How do you prove that lim_(x->5)x^2!=24 using limit definition?

How do you prove that lim_(x->5)x^2!=24 using limit definition?

1 Answer
Dec 22, 2017

Pose x=xi+5 and consider the quantity:

abs(x^2-24) = abs((xi+5)^2-24)

abs(x^2-24) = abs(xi^2+10xi+25-24)

abs(x^2-24) = abs(xi^2+10xi+1)

Using the reverse triangular inequality we can state that:

(1) " "abs(x^2-24) >= abs(1-abs(xi^2+10xi))

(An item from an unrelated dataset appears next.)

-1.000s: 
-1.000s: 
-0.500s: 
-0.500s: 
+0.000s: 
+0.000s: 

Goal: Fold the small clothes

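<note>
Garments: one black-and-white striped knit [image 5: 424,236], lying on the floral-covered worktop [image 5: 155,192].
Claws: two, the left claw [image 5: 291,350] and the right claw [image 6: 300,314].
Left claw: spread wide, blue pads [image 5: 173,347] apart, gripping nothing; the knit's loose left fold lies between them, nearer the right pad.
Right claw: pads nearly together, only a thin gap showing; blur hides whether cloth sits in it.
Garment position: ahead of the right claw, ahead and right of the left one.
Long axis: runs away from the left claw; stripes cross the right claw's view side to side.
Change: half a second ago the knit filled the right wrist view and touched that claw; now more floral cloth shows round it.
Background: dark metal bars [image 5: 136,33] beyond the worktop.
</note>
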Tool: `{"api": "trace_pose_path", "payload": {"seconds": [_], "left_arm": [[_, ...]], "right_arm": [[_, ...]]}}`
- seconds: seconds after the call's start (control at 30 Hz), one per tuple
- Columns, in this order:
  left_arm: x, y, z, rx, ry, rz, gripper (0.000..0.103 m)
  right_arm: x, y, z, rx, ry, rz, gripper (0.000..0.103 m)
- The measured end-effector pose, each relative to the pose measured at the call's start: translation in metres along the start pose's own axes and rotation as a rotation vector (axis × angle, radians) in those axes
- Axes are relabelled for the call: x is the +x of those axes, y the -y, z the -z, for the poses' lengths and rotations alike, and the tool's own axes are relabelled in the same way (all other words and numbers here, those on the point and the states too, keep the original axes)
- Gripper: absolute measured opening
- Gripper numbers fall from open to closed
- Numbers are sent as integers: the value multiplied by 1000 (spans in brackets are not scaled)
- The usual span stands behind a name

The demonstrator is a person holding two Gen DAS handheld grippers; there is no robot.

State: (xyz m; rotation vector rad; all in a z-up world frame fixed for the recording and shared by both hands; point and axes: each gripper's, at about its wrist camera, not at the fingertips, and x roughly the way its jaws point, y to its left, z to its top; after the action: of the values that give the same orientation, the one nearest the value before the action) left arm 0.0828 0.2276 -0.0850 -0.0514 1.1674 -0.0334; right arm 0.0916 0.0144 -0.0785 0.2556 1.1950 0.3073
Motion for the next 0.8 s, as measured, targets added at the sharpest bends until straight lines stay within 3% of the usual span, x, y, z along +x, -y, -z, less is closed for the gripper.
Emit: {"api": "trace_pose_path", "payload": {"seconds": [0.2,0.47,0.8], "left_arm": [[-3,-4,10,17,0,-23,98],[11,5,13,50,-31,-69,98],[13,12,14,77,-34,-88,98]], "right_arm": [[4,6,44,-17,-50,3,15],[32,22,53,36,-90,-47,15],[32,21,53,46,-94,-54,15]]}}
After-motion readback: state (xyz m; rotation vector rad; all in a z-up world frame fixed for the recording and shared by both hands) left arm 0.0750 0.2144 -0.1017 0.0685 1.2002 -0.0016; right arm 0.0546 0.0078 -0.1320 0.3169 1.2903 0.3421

Consider now any delta >0.
We have that for x in (5-delta, 5+delta) then abs xi < delta ,

and based on the triangular inequality:

abs(xi^2+10xi) <= xi^2+10abs xi < delta^2+10delta

If we choose delta < 1/22< 1 then delta^2 < delta and:

abs(xi^2+10xi) < 11 delta < 11*1/22 = 1/2

so that based on (1):

abs(x^2-24) >= abs(1-1/2) = 1/2

So if we choose any epsilon such that 0 < epsilon < 1/2 we can state that for x in (5-1/22,5+1/22) we have that:

abs(x^2-24) >= epsilon

which contradicts the limit definition.